One of the main things I am interested in this project is really looking at where these political histories that share a temporal moment rub up against each other, where there are intimacies that have been occluded from public narratives. I think about “beside” as a kind of intimacy, a space and position that Cindy Milstein in her book Rebellious Mourning has called intervulnerability. It’s a space that opens up the possibility for intersubjective knowledge. So the images that I chose to print, scouring through all of these archives of images from that time period, were these images that reveal an intimacy that we don’t normally see depicted.
I think the concept of “beside” is also really powerful in this moment because of the prevalence and problematics of cancel culture and the history of this aspect of “oppression Olympics” that have plagued us for a long time. So “beside” challenges both the vertical orientation of our thinking, and the binary and dualistic ways of seeing the world that we must constantly fight against.
TN: That’s a great way to think through some of the challenges that confront anti-austerity organizing in our contemporary moment and a reminder that they are also not unique to today, but that we have long struggled with it. Perhaps what is different about now is that these confrontations are amplified by the commodified and alienated mode of engagement we have with social media as a tool for organizing, one that opens up possibilities for reckoning (especially in the pandemic) but is also subject to pitfalls. In this context, we should heed the “beside” as a space of intervulnerability, a call for and model of the accountability we must be open to hold for one another.

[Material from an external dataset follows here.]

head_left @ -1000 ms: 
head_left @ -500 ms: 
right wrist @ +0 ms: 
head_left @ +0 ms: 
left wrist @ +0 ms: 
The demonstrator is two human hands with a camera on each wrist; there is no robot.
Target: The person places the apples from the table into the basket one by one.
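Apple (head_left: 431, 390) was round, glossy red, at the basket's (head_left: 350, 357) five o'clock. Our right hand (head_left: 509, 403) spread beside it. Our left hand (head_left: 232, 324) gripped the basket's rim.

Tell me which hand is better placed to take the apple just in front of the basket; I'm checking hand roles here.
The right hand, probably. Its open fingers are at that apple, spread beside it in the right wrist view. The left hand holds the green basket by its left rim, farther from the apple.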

HT: It’s similar to Trinh T. Minh-ha’s powerful notion of “speaking nearby” – an idea that challenges totalizing knowledge by suggesting the power in speaking from a place that comes close to the subject without ever taking hold of it. Within both Minh-ha’s and Sedgewick’s spatializing concepts are the potential for the power of the act of being or speaking, which is about change and transition, rather than being static or closure. Even though both these theorists come out of a burgeoning time for identity politics, I think of them as being staunchly against the dogmatism that has become the gross and violent and damaging logic of identity politics.
Radical solidarity isn’t about seizing and sedimenting one’s identity position in a vertical sense, but rather about this intimacy beside and nearby that allows for an open flow in and between inside and outside, between the self and the other.There are so many ways that people are practicing this everyday in their political work. I see it where I live with the people I organize with, and I see it in other spaces and cities that inspire me. So it happens, and has happened, but it also never gets narrativized this way because popularized histories like to be totalizing and sensational, and this kind of history is too both too messy and too banal.
TN: Hồng-Ân, thank you so much for spending this time with us at UC Santa Cruz. Your generosity and brilliance is unparallelled.
Trung P.Q. Nguyen is a Ph.D. Candidate in the History of Consciousness Department at UC Santa Cruz. His research examines the aesthetics of permanent war and racial capitalism in the aftermath of Vietnam.